* _Data excerpts_

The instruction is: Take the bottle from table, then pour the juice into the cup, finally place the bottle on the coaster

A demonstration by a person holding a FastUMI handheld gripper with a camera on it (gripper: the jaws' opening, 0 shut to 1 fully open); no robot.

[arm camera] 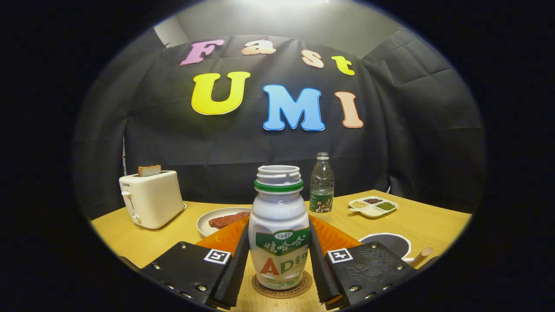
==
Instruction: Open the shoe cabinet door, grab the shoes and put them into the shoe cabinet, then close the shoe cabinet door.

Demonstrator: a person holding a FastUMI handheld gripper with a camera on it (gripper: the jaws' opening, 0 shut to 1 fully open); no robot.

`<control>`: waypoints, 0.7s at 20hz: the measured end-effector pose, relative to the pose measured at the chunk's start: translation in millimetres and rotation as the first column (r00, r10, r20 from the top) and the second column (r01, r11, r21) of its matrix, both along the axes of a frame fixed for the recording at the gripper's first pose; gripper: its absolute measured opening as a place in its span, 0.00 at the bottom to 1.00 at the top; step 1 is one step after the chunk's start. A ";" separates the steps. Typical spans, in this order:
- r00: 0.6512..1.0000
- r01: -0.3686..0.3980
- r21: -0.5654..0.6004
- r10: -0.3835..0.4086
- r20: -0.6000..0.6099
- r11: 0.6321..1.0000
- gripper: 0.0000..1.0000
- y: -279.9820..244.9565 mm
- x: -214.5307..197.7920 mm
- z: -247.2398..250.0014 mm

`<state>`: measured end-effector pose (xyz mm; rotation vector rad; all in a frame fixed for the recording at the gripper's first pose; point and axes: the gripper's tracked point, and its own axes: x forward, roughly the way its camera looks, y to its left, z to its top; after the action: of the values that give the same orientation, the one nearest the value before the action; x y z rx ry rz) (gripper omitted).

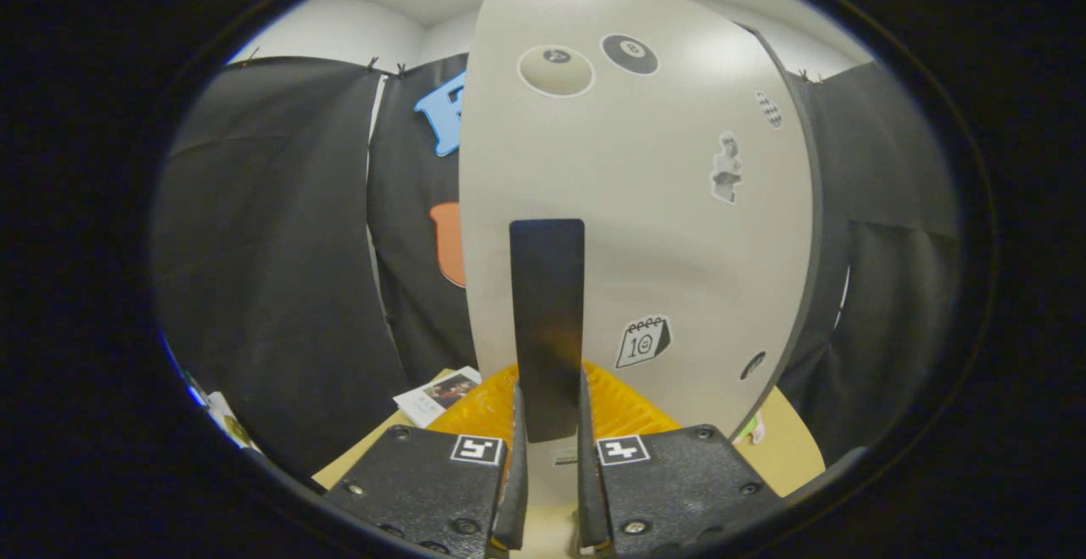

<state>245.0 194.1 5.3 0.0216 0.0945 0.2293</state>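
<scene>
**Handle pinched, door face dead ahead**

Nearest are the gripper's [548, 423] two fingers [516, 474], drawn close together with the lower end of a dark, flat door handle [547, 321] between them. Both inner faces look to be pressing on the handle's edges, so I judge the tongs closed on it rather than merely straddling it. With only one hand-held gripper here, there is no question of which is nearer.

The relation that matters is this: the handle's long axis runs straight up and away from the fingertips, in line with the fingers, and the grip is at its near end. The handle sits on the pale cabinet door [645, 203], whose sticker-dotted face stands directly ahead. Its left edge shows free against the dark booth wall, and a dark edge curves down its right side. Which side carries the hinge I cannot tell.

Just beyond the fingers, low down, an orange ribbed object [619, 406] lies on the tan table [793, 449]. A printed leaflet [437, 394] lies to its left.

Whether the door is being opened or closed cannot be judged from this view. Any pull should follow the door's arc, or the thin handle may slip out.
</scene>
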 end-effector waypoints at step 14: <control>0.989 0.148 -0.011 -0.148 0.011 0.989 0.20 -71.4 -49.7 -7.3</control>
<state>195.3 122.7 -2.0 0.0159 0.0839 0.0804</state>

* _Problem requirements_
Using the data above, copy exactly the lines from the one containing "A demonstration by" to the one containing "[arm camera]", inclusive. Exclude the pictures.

* _Task response_
A demonstration by a person holding a FastUMI handheld gripper with a camera on it (gripper: the jaws' opening, 0 shut to 1 fully open); no robot.

[arm camera] 

There is nothing more to this exercise.